South Africa has just concluded its third post apartheid general elections without the much-predicted mass violence especially in Kwazulu Natal. Even Chief Buthelezi is reaching his sell-by-date and is no longer capable of destabilising the democratic order.
Yet just ten years ago there were all prophets of doom about the inevitable catastrophe that a post apartheid South Africa will become. Enemies of Africa now say the ANC has won too much votes and that is supposed to be dangerous for democracy. Does that mean that Tony Blair whose party has a overwhelming majority in the British parliament without overwhelming votes across the country should have shared it with his Liberal and conservative opponents?
Another unsung development is the decision by President Sam Nujoma and SWAPO that finally this term is his final and final term. No more tinkering with the constitution to prolong the rule of one person.

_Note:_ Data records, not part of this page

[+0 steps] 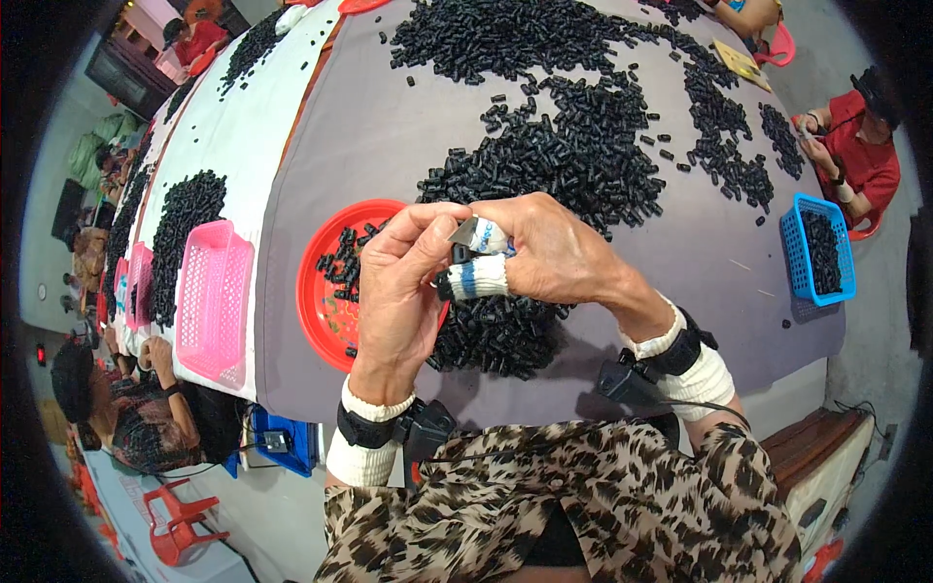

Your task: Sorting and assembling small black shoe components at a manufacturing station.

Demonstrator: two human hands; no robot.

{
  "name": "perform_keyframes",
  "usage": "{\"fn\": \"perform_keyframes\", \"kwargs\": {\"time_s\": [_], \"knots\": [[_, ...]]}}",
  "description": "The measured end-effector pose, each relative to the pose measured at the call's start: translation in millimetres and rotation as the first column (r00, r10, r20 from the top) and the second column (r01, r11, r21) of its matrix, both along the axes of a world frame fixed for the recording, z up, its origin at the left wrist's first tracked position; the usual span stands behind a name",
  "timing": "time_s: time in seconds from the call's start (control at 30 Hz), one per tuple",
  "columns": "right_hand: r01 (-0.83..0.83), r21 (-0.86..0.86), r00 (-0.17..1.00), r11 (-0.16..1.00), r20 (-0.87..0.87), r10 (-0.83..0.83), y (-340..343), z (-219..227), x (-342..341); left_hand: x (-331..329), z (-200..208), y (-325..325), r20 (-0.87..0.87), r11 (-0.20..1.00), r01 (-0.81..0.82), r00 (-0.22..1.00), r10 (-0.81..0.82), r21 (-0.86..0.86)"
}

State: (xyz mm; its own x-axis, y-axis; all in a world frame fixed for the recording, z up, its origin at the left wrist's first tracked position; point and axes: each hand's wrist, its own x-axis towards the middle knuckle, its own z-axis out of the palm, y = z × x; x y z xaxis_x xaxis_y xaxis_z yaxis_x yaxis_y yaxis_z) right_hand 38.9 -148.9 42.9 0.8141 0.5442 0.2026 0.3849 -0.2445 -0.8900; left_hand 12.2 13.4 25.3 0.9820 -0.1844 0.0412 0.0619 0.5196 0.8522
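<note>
Thumb and finger of the left hand (398,270) grasp a small black part (461,255), while the right hand (559,245) clasps a thin metal blade (465,232) touching or just above it. Between both hands, the part's long axis seems to run near to far; which end leads is too small to tell. Beneath spreads a grey table cover (355,126), black pieces (559,151) heaped beyond the grip, a red bowl (306,291) left, a blue basket (791,248) well right. Both wrists angle inward; 2 curled right fingers wear white wraps (483,274).
</note>
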Motion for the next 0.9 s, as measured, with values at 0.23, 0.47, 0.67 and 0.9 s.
{"fn": "perform_keyframes", "kwargs": {"time_s": [0.23,0.47,0.67,0.9], "knots": [[0.072,0.076,0.994,0.994,-0.09,-0.065,1.3,-3.2,-1.4,0.0,-4.9,-3.9,-0.095,0.967,0.036,0.994,-0.062,-0.251],[0.094,0.113,0.993,0.989,-0.084,-0.084,0.7,-6.0,-0.8,-1.5,-2.1,-6.7,-0.086,0.953,0.055,0.993,-0.084,-0.297],[0.091,0.138,0.993,0.986,-0.087,-0.08,-0.1,-6.0,-0.8,2.8,-3.9,-4.5,-0.093,0.976,0.071,0.991,-0.092,-0.203],[0.09,0.078,0.993,0.993,-0.083,-0.083,-1.0,-2.0,0.2,-0.3,-4.5,-5.1,-0.128,0.957,0.037,0.989,-0.077,-0.289]]}}
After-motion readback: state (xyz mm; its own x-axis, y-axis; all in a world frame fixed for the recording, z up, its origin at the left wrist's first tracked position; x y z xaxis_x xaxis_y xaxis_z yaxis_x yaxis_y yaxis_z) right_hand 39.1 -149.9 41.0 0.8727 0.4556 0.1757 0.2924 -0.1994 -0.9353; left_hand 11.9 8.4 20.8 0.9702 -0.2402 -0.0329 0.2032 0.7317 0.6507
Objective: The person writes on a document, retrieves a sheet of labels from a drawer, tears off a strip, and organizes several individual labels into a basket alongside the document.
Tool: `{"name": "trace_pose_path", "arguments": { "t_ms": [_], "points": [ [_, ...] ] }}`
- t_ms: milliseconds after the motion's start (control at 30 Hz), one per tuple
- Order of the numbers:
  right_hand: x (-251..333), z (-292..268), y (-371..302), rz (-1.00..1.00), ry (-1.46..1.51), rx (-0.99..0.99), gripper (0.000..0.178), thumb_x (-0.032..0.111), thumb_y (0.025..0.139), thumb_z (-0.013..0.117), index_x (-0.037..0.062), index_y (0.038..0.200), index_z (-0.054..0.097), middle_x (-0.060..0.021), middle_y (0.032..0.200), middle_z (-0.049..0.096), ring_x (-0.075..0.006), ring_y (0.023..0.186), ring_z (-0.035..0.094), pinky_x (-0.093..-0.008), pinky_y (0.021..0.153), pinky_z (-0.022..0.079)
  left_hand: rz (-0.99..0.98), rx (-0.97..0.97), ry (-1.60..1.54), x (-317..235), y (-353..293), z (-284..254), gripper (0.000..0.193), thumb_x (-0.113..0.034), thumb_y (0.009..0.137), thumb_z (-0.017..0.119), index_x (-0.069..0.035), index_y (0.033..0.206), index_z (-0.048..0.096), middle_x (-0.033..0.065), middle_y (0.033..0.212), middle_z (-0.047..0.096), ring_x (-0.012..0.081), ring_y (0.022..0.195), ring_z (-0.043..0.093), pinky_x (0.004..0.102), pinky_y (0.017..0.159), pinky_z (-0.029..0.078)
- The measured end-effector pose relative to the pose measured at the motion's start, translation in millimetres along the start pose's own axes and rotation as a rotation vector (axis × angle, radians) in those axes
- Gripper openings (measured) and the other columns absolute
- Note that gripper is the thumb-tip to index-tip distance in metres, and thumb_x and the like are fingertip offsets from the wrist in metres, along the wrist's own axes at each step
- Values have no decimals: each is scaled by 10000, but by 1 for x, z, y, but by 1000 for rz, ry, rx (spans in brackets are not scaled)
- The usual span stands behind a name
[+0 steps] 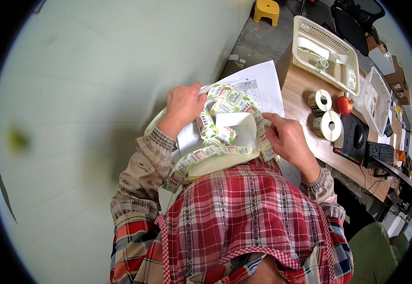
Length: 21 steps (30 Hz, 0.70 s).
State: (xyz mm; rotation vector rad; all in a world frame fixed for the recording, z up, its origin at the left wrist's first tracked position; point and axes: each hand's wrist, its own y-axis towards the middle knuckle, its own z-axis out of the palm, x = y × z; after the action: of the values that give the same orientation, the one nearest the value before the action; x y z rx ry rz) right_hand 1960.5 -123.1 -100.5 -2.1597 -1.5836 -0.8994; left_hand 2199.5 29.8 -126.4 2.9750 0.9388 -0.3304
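A long strip of printed labels (234, 97), white with green and red, lies in loose loops in front of my body. Inside the loops sits a small white open box (243, 124). My left hand (183, 108) is closed at the strip's left side, its fingertips against the upper loops; the curled fingers partly hide the grip. On the other side my right hand (288, 142) pinches the strip's right run between thumb and fingers. Beneath the labels are white printed sheets (266, 85) and a yellowish pad (222, 164).
A wooden desk (300, 90) at right holds label rolls (328, 126), a red round fruit (344, 105), a cream plastic basket (326, 35), a mouse (358, 137) and a keyboard (381, 154). A pale wall (73, 94) stands close on my left. Farther off is a yellow stool (266, 10).
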Motion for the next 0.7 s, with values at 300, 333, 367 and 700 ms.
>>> {"name": "trace_pose_path", "arguments": {
  "t_ms": [300,333,367,700],
  "points": [
    [4,0,3,87,8,4,292,57,795,576,10,1083,585,-185,625,607,-351,579,614,-424,525,476,57,-65,-35,3,7,3,248,-284,811,608,-37,802,599,166,617,606,365,605,612,483,564,469],
    [6,-1,6,123,27,23,302,76,799,588,12,1093,578,-184,622,604,-356,579,612,-429,524,474,53,-60,-20,3,9,3,250,-287,812,608,-37,802,600,165,618,606,365,605,613,483,563,470],
    [9,-4,9,156,45,43,313,94,803,599,14,1104,571,-184,618,602,-361,579,609,-433,524,471,47,-57,-6,2,10,2,252,-289,813,607,-38,802,601,165,618,607,365,605,613,482,562,471],
    [-32,0,32,58,-22,5,360,49,734,598,38,1092,569,-150,560,567,-315,515,587,-417,509,446,-40,78,31,-16,26,15,224,-234,684,648,-73,840,661,132,722,645,326,712,639,475,596,491]
  ]
}}
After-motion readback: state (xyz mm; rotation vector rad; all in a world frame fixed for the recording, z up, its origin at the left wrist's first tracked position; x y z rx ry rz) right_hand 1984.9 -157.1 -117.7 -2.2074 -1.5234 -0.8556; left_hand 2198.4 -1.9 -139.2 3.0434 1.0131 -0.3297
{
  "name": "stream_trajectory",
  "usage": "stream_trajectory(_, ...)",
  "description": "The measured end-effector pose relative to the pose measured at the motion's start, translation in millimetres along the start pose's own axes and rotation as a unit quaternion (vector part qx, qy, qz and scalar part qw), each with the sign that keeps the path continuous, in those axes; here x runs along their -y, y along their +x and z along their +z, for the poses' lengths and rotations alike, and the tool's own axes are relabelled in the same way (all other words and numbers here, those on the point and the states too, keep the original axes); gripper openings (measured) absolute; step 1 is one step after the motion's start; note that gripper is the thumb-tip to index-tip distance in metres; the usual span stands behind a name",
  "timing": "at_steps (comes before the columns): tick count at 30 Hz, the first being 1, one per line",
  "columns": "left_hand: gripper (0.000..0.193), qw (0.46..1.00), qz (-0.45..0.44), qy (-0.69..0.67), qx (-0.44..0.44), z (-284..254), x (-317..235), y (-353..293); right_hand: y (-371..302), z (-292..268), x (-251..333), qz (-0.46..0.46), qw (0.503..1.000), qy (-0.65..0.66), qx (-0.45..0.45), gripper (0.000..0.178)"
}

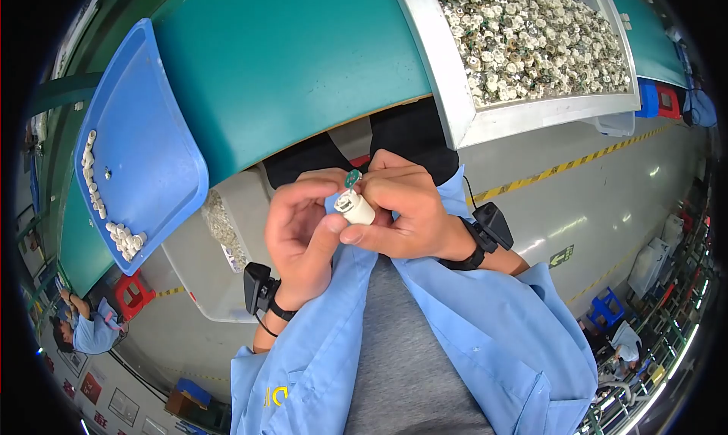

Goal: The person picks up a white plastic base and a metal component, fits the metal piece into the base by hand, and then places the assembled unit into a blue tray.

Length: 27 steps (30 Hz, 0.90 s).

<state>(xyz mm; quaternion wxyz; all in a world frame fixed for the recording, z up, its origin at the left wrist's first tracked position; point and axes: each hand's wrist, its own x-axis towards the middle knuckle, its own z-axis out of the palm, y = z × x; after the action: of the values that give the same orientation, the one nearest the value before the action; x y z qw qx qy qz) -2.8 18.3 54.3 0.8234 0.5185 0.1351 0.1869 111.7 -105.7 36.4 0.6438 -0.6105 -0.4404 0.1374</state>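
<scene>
Both my hands meet in front of my lap around a small white plastic cylindrical housing (pixel 356 209), tilted with its open end up and to the left. My right hand (pixel 406 204) grips the housing between thumb and fingers. My left hand (pixel 303 226) is curled, its thumb tip pressed against the housing's left side. A small round green circuit board (pixel 353 179) stands just above the open end, between the fingertips of both hands. Whether a fingertip pinches the board is hard to make out.
A blue tray (pixel 140 154) at left holds white cylindrical pieces (pixel 125 239). At the upper right a metal-framed tray (pixel 455 109) is heaped with white and green small parts (pixel 535 45). The green tabletop (pixel 296 64) lies ahead; a translucent bin (pixel 189 264) stands below left.
</scene>
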Motion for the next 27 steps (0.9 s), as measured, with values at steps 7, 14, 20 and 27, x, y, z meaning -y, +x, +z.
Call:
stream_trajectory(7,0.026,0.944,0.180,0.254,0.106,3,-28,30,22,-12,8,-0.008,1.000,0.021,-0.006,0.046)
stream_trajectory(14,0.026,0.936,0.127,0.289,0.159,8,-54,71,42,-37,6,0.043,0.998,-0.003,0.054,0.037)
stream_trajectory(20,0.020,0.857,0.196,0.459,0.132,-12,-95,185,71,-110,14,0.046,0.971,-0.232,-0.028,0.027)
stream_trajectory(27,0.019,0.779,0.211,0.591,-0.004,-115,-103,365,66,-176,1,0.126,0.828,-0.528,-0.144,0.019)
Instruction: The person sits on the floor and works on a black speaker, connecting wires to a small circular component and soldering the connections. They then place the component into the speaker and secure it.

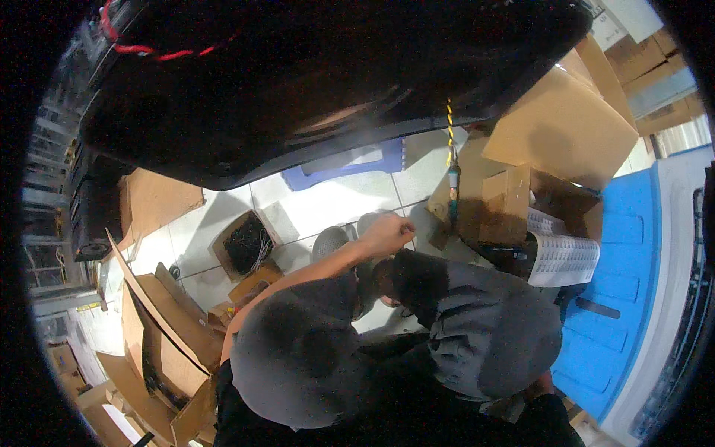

The system should be able to cope with the exit of its founders, veterans and pioneers and move to another person and another generation.
Africa’s enemies will be further proven wrong if and when the same message echoes from Kampala, Harare, Addis Ababa and Asmara. President Thabo Mbeki has made the same declaration in Pretoria as indeed President Kagame (though he still has many years ahead) in Kigali. We have to help those who have seen the light beyond state house and also help those who are yet to that there is more to enjoy outside of it instead of remaining prisoners to power. Some leaders like Eyadema (who is beyond the pale of any democratic pressure) we have to pray to the ancestors to fastforward his recall to the higher house. The next phase in the very painful transitions in many African countries will require being liberated from our liberators.
Let us keep hope alive, Afrika Yetu!
* Dr Tajudeen Abdul-Raheem is General Secretary of the Global Pan African Movement, based in Kampala, Uganda and also Director of Justice Africa, based in London.